**WORK INSTRUCTION:** Set down each line of the data below exactly as it stands, dropping the pictures.
THE INPUT Block Start
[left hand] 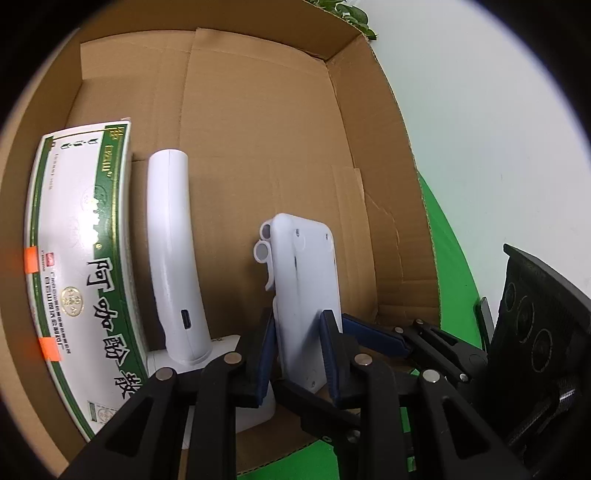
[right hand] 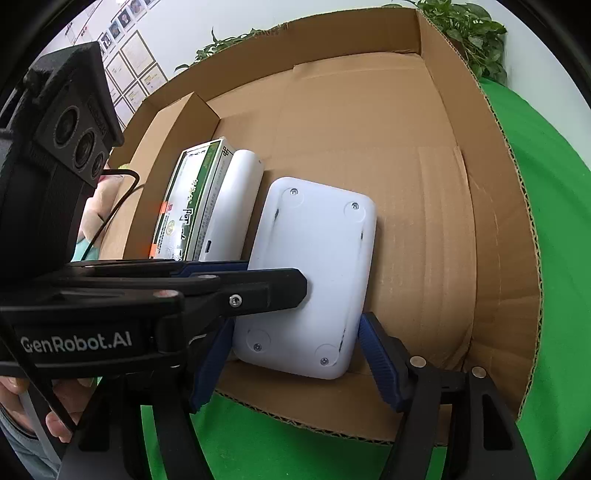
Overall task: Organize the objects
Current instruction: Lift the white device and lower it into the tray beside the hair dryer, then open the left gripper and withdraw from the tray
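Observation:
A flat white device (left hand: 306, 266) (right hand: 314, 266) with screws at its corners hangs tilted inside an open cardboard box (left hand: 258, 110) (right hand: 424, 166). My left gripper (left hand: 301, 354) (right hand: 266, 275) is shut on its thin near edge, one blue pad on each face. My right gripper (right hand: 295, 363) is shut across the device's width at its near end, and one of its blue fingers (left hand: 373, 332) shows in the left wrist view. A green-and-white medicine carton (left hand: 81, 258) (right hand: 188, 206) and a long white gadget (left hand: 173, 258) (right hand: 236, 206) with a USB port lie along the box's left wall, just left of the device.
The box rests on a green cloth (left hand: 447, 258) (right hand: 546, 221). Bare cardboard floor lies right of and beyond the device. Leafy plants (right hand: 469, 33) stand behind the box, and framed papers (right hand: 136, 70) hang on the wall. A hand (right hand: 55, 417) holds the left gripper.

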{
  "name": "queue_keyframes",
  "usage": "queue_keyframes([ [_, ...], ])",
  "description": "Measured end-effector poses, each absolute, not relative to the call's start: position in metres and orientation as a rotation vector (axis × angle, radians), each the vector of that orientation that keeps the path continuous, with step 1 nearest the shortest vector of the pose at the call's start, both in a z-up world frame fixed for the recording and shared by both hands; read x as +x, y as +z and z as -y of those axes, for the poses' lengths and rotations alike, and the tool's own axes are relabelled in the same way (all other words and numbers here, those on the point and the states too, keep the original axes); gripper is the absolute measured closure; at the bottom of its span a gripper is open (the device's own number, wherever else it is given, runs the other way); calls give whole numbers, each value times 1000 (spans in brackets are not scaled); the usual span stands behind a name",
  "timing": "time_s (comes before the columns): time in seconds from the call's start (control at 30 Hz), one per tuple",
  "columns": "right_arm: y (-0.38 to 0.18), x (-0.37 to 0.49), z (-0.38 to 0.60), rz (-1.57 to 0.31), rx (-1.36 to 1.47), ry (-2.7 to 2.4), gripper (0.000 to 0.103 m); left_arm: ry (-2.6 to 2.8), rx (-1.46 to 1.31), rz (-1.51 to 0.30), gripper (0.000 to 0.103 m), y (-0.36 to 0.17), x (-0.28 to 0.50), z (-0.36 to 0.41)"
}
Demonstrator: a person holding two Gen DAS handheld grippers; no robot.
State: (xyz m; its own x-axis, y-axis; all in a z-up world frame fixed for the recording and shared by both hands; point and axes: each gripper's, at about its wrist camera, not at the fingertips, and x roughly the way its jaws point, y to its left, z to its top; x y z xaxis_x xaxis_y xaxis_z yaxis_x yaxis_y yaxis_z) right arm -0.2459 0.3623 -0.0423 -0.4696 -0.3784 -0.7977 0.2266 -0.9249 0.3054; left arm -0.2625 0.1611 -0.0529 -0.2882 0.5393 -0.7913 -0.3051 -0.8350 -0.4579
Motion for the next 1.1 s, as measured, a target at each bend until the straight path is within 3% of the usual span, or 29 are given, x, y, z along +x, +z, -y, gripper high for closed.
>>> queue_keyframes([
  [0.33,-29,-244,-363,239,1362,-2402,34,2185,-1381,291,81,-31,-251,-141],
  [0.47,-35,-247,-360,193,1411,-2430,52,2234,-1322,288,81,-15,-235,-127],
  [0.57,-35,-246,-357,159,1405,-2443,52,2303,-1269,277,81,-5,-220,-101],
  [0.67,-31,-238,-358,155,1376,-2513,52,2450,-1184,240,71,4,-197,-78],
  [0.7,-26,-232,-359,146,1361,-2581,50,2492,-1155,232,64,6,-190,-72],
  [0.73,-21,-225,-359,148,1338,-2628,39,2551,-1117,215,51,6,-183,-63],
  [0.77,-15,-214,-358,170,1281,-2680,15,2636,-1069,185,44,7,-174,-54],
  [0.8,-9,-203,-356,191,1219,-2728,4,2728,-1017,154,33,6,-168,-48],
  [0.83,-4,-189,-353,200,1149,-2782,0,2818,-952,114,26,4,-157,-42],
  [0.97,0,-157,-314,98,984,-2861,0,3003,-847,-42,21,-15,-145,-36],
  [1.1,-8,-154,-277,-6,886,-2902,1,3044,-899,-25,22,-31,-146,-17],
])
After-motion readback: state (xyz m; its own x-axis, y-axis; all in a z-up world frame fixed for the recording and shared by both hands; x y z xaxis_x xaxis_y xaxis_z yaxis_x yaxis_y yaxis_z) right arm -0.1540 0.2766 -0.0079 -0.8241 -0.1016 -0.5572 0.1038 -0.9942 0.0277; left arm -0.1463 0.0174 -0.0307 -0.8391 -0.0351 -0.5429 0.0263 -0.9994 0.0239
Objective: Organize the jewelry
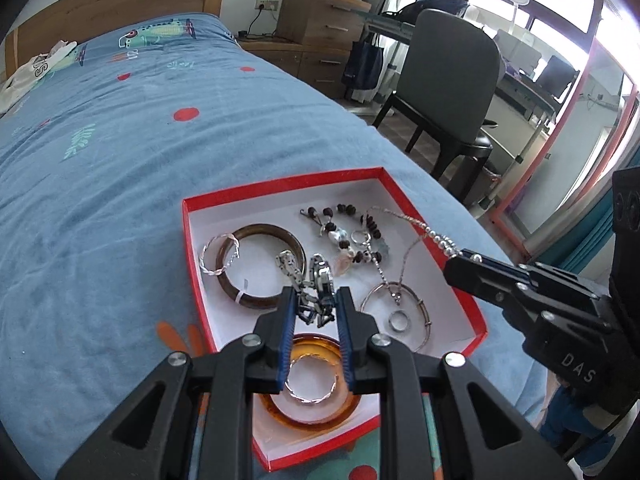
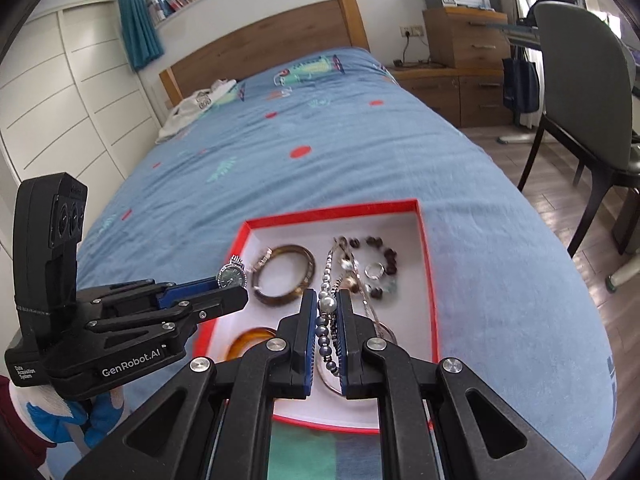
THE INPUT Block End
**WRITTEN ANSWER:**
[left hand] 
[right hand] 
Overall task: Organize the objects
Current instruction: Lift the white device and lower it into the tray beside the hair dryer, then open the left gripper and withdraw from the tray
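Observation:
A flat white device (left hand: 306, 266) (right hand: 314, 266) with screws at its corners hangs tilted inside an open cardboard box (left hand: 258, 110) (right hand: 424, 166). My left gripper (left hand: 301, 354) (right hand: 266, 275) is shut on its thin near edge, one blue pad on each face. My right gripper (right hand: 295, 363) is shut across the device's width at its near end, and one of its blue fingers (left hand: 373, 332) shows in the left wrist view. A green-and-white medicine carton (left hand: 81, 258) (right hand: 188, 206) and a long white gadget (left hand: 173, 258) (right hand: 236, 206) with a USB port lie along the box's left wall, just left of the device.
The box rests on a green cloth (left hand: 447, 258) (right hand: 546, 221). Bare cardboard floor lies right of and beyond the device. Leafy plants (right hand: 469, 33) stand behind the box, and framed papers (right hand: 136, 70) hang on the wall. A hand (right hand: 55, 417) holds the left gripper.
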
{
  "name": "queue_keyframes",
  "usage": "queue_keyframes([ [_, ...], ])",
  "description": "Measured end-effector poses, each absolute, not relative to the call's start: position in metres and orientation as a rotation vector (axis × angle, radians), each the vector of that orientation that keeps the path continuous, with step 1 nearest the shortest vector of the pose at the call's start, both in a z-up world frame fixed for the recording and shared by both hands; read x as +x, y as +z and z as -y of those axes, for the poses' lengths and rotations alike, and the tool's own axes are relabelled in the same way (all other words and numbers here, those on the point and the states too, keep the original axes); gripper is the absolute measured closure; at the bottom of its span a gripper is open (the device's own number, wherever else it is given, runs the other way); calls give whole numbers, each value times 1000 (spans in brackets are not scaled); the usual span stands behind a name",
  "timing": "time_s (comes before the columns): time in seconds from the call's start (control at 30 Hz), one per tuple",
  "columns": "right_arm: y (-0.38 to 0.18), x (-0.37 to 0.49), z (-0.38 to 0.60), rz (-1.57 to 0.31), rx (-1.36 to 1.47), ry (-2.7 to 2.4), gripper (0.000 to 0.103 m); left_arm: ry (-2.6 to 2.8), rx (-1.46 to 1.31), rz (-1.51 to 0.30), gripper (0.000 to 0.103 m), y (-0.36 to 0.17), x (-0.28 to 0.50), z (-0.36 to 0.41)"
}
Demonstrator: a person holding two Gen DAS handheld grippers; no robot.
State: (xyz m; its own x-axis, y-axis; all in a z-up world frame fixed for the recording and shared by both hands; point and axes: each gripper's, at about its wrist camera, not at the fingertips, and x roughly the way its jaws point, y to its left, z to its top; x y z xaxis_x xaxis_y xaxis_z yaxis_x yaxis_y yaxis_z) right arm -0.2459 0.3623 -0.0423 -0.4696 -0.3784 -0.7977 0.2266 -0.9249 0.3054; left arm -0.2625 0.1611 -0.0529 -0.2882 0.5393 -0.7913 -0.3051 -0.8350 -0.4579
Motion for the next 1.1 s, as measured, a target at each bend until the straight path is within 3% of the usual span, or 29 are given, x, y, z along +x, +z, -y, gripper high for closed.
>>> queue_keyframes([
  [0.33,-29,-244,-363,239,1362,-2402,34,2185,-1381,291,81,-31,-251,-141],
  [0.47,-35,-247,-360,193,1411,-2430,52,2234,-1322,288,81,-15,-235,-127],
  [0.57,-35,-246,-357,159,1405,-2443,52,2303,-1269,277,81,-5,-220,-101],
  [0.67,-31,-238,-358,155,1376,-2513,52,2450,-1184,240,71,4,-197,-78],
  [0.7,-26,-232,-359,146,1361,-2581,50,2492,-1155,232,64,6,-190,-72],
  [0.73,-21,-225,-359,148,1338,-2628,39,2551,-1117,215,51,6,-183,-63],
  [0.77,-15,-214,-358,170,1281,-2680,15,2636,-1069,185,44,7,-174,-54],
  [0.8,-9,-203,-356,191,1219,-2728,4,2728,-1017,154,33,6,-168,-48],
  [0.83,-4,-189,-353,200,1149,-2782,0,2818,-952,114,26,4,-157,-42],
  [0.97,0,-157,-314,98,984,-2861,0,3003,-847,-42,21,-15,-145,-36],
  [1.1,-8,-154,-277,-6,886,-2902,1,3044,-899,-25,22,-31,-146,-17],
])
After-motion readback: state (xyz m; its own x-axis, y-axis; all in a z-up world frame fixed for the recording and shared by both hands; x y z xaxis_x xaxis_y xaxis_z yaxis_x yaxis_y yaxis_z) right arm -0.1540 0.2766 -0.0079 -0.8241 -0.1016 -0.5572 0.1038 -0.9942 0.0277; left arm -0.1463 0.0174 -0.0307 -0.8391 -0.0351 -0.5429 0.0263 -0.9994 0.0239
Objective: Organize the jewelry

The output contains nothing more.